In a previous comment, Sunjeet asks
Does not testing encompass checking? Can testing alone be efficient without doing any checking?
As I hope I made it clear in Elements of Testing and Checking, the development and analysis of checks is surrounded by plenty of testing activity, and testing may include a good deal of checking. Testing, I think, can be vastly more efficient if we consider the ways in which checking can be helpful. Cem Kaner, in his 2004 paper The Ongoing Revolution in Software Testing, said this:
I think the recent advances in unit testing (Astels, 2003; Rainsberger, 2004) have been the most exciting progress that I’ve seen in testing in the last 10 years.
With programmer-created and programmer-maintained change detectors (that is, checks -MB):
• There is a near-zero feedback delay between the discovery of a problem and awareness of the programmer who created the problem
• There is a near-zero communication cost between the discover of the problem and the programmer who will either fix the bug or fix the [check] • The [check] is tightly tied to the underlying coding problem, making troubleshooting much cheaper and easier than system-level testing.
And I agree.
Should testers shun checking? Why not call checking as “confirmative testing“?
There is a role for testers to program and perform checks where cost is low and value is high, but I think that if practices associated with XP really begin to take hold, in the long run it behooves testers to get out of the checking business. That’s because the vast bulk of the checking work will be done by programmers; because checks at the system level tend to be time-consuming, error-prone, and expensive when performed by humans (and expensive to automate when not performed by humans); because they drive humans to inattentional blindness.
But there’s another reason: “confirmative testing” isn’t really testing; it’s confirming. It’s looking at a white swan and saying, “All swans are white;” at another and saying, “See? All swans are white;” and at yet another and saying “Just like I told you; all swans are white.” There’s an analogy in software, “It works on my machine.” “See? It works on my machine.” “Just like I told you; it works on my machine.” To find problems in a product, which is one of the key goals of testing, we need to get out of the confirmatory mindset.
I confirm that the exact problem is fixed – by exactly executing the steps mentioned in the bug report – by this I confirm that the bug and only that bug is fixed or not.
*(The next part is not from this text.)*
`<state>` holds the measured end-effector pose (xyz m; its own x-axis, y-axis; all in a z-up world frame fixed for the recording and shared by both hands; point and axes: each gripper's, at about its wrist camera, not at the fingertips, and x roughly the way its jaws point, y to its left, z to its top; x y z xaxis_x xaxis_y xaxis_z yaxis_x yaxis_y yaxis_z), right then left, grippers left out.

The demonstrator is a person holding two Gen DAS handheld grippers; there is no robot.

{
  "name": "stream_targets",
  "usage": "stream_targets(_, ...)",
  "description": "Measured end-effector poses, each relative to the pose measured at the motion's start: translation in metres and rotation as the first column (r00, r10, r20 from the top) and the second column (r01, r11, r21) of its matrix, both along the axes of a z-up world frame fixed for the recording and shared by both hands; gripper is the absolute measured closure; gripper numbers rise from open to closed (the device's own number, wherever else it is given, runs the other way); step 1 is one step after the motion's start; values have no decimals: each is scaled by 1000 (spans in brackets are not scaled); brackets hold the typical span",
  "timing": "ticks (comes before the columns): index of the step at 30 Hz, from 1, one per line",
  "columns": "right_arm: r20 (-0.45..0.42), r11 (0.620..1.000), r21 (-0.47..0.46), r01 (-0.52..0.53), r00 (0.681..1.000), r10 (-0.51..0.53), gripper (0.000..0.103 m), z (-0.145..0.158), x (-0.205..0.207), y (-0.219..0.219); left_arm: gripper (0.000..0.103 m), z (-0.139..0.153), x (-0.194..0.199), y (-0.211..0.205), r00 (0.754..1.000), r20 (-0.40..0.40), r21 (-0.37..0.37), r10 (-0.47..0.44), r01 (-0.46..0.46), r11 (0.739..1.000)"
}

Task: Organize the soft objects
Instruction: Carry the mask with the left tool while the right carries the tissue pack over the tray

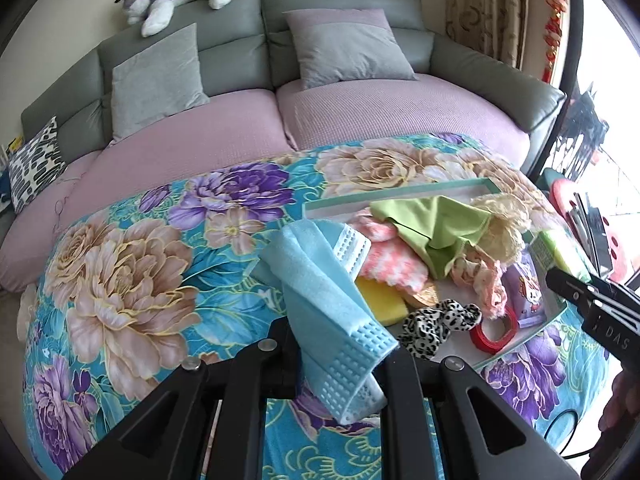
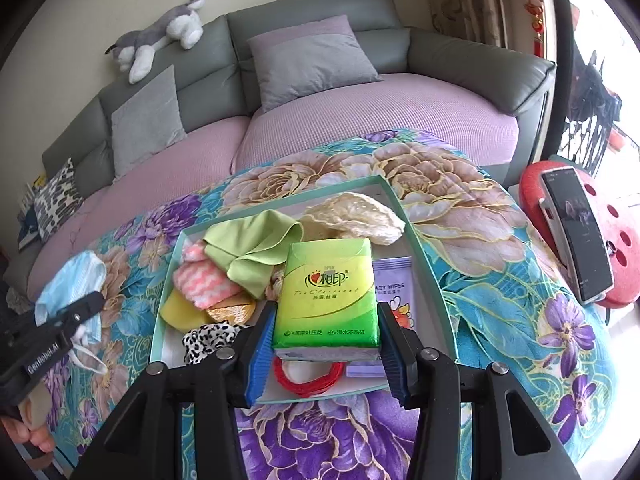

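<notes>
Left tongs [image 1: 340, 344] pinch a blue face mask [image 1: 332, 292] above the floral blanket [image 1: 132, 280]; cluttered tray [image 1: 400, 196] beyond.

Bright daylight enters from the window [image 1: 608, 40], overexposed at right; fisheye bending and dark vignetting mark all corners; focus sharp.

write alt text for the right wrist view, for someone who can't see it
The right tongs grip a green tissue pack above a teal tray of soft items on a floral blanket. At left, the left tongs hold a blue face mask. A grey sofa with cushions stands behind.
</notes>
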<state>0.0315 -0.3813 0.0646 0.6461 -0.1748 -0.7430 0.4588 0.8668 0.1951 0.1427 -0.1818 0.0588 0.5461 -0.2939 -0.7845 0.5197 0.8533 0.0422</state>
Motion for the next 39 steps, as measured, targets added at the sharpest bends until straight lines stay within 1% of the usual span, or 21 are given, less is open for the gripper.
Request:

Brainless? Yes… a machine could have done the same… yes BUT is this required …YES we might not be deriving new quality value from it but we are CONFIRMING existing quality info from it…
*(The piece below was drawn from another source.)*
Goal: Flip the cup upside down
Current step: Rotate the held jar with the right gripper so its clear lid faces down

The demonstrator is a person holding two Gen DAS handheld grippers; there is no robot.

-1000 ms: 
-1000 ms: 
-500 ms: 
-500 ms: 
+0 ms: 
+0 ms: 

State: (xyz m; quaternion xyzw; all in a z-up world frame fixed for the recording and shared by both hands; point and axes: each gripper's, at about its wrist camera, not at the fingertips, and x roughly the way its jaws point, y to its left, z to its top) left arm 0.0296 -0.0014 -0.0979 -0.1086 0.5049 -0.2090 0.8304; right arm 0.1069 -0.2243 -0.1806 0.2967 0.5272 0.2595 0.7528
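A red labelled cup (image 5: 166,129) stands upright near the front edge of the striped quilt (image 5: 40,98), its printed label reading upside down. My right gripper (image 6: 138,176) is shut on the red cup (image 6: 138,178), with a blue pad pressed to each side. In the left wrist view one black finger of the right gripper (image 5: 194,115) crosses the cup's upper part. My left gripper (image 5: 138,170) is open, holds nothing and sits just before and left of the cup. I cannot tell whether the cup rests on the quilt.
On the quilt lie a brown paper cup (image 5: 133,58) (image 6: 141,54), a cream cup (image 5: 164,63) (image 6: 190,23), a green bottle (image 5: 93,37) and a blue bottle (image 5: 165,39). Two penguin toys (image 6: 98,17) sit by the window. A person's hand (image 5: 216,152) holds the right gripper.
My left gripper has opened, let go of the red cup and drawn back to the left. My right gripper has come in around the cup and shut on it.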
Let me suggest an alternative way of looking at this.
In an environment where the bug report is vague or your programmers are known or suspected of being unreliable with their bug fixes or you know that the programmer has not created an automated check, then what you’re describing might indeed be a very good idea. (When testing the fix, I might start by trying to reproduce the problem as exactly as I could, but I might also start with a slight variation on the problem to see if the general case has been fixed. Either way, I’ll likely end up performing a check to see if the special case of the problem has been fixed.)
Task 2 i do is …i look out for side effects …regression…new test ideas …execute more tests etc i.e. all the pillars of ET… How is task 2 useful without 1?
If you’re following exactly the steps mentioned in the bug report and the programmer has fixed the problem and the programmer has already set up an automated check for the problem, then what you’re doing is reproducing the programmer’s effort (and the machine’s effort) in performing a check, when it might be much more valuable to use your sapient skills and test. Note that I cannot decide either way. I’m not in your context or your immediate situation. But you can. To me, there’s at least one clear circumstance in which it would be greatly more valuable for you to focus on Task 2: When someone has already done Task 1.
2. Should i tell my lead/manager…buddy I am just a tester find a checker to do this! or get a machine to do this? if a machine needs to do this who is going to code/script a machine to do this …wont that be a tester himself?
In answer to the first question, let me ask this: Are you a tester or a checker? Again, I don’t know. The quality of the questions you’re asking suggest to me that you’re a tester; that is, you’re not accepting what I’m saying blindly, nor are you rejecting it out of hand. You’re thinking critically about the idea, even if I may have blown your mind at first.
Either way, I wouldn’t advise telling your lead or your manager that you’re refusing to do work. But thinking in terms of testing vs. checking, if you so choose, might trigger a productive conversation between you about the relative cost and value of the activities that you (and the programmers) are doing. It might indeed make more sense to get a machine to do the checking work—and for the programmers to insert some change detectors and take greater responsibility for the quality of their code, an idea that was one of the triggers for Extreme Programming and the Agile movement.
As for who does the programming, note the passage from the very posting upon which you commented:
“When someone asks, ‘Can’t we hire pretty much any programmer to write our test automation code?’, we can point out that the quality of checking is conditioned largely by the quality of the testing work that surrounds it, and emphasize that creating excellent checks requires excellent testing skill, in addition to programming skill.”
Thank you for your comments and questions.